◆ **Exercise instructions**: The lines below, from the one containing "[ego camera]" through the one containing "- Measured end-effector", should be set down exactly, with no pictures and nothing else.

◆ **Information**:
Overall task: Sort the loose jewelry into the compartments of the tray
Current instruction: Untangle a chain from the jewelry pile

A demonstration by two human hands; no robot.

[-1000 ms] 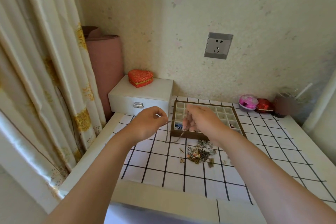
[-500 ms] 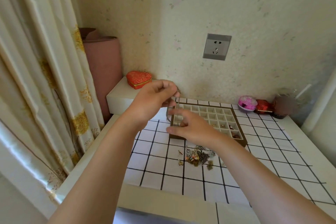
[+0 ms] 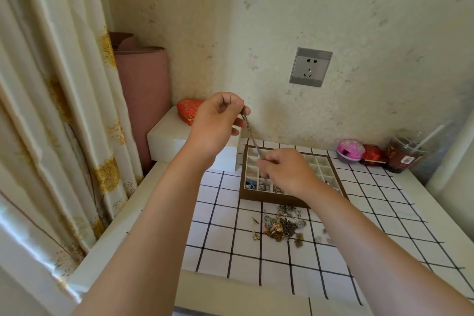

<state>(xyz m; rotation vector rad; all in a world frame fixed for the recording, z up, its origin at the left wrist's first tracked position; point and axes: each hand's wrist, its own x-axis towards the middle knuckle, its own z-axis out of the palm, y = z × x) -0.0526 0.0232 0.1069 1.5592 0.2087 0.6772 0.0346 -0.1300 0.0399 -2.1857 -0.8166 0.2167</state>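
Note:
A thin metal chain (image 3: 251, 133) is stretched between my two hands above the tray. My left hand (image 3: 218, 120) pinches its upper end, raised over the tray's left back corner. My right hand (image 3: 284, 169) pinches the lower end just above the left compartments. The brown tray (image 3: 325, 159) has many small white compartments; the front-left ones hold small pieces. A pile of loose jewelry (image 3: 280, 226) lies on the checked cloth in front of the tray.
A white drawer box (image 3: 166, 136) with a red heart-shaped box (image 3: 188, 110) stands left of the tray. At the back right sit a pink round case (image 3: 350, 150), a red box (image 3: 372, 154) and a plastic cup (image 3: 407, 154). A curtain hangs at left.
My left hand has risen with the chain's upper end, drawing the chain taut. My right hand has moved over the tray's left compartments, holding the lower end.

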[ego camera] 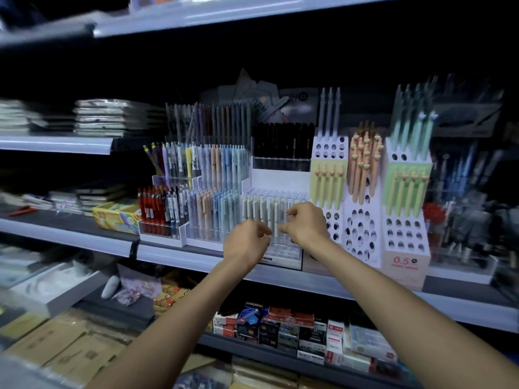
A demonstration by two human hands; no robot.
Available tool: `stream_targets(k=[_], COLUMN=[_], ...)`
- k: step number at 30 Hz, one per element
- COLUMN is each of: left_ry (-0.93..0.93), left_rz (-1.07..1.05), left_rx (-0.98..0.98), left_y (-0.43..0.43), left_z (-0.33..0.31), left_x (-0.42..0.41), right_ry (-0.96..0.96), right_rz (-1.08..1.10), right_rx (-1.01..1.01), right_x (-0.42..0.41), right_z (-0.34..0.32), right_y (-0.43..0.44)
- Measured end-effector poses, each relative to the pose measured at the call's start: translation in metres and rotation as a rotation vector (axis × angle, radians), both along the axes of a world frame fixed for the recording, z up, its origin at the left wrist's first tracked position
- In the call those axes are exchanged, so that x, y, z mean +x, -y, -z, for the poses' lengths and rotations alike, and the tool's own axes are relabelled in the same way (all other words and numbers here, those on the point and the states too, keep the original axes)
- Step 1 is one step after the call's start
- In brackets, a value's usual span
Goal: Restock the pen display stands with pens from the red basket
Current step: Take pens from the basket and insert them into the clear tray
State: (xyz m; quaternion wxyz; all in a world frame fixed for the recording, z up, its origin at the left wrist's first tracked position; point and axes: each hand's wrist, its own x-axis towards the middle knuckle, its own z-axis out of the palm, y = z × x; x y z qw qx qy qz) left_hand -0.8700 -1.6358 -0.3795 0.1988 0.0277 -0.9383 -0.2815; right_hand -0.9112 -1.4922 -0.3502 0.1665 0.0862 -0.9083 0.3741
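Left hand, right hand close before grey pens.

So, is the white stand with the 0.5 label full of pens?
Not full. The white stand holds green pens higher up, but the round holes in its lower rows are empty.

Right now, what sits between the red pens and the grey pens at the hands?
Head view: black-and-white pens, then pastel peach, blue and green pens.
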Motion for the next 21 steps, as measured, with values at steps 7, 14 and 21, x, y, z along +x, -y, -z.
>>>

◆ **Answer to this task**:
[ego camera] 
A demonstration by two human hands; no robot.
Available tool: `stream_targets(k=[_], COLUMN=[_], ...)`
- k: step number at 30 Hz, one per element
- COLUMN is each of: left_ry (-0.93..0.93), left_rz (-1.07..1.05), left_rx (-0.98..0.98), left_y (-0.43..0.43), left_z (-0.33..0.31), left_x (-0.42..0.41), right_ry (-0.96..0.96), right_rz (-1.08..1.10), right_rx (-1.01..1.01), right_x (-0.42..0.41), right_z (-0.34..0.32), right_y (-0.43..0.44)
- Measured end-effector poses, each relative to the pose measured at the call's start: translation in metres and rotation as a rotation vector (axis × angle, radians), both along the axes of a world frame fixed for the recording, z up, its origin at the left wrist's first tracked position

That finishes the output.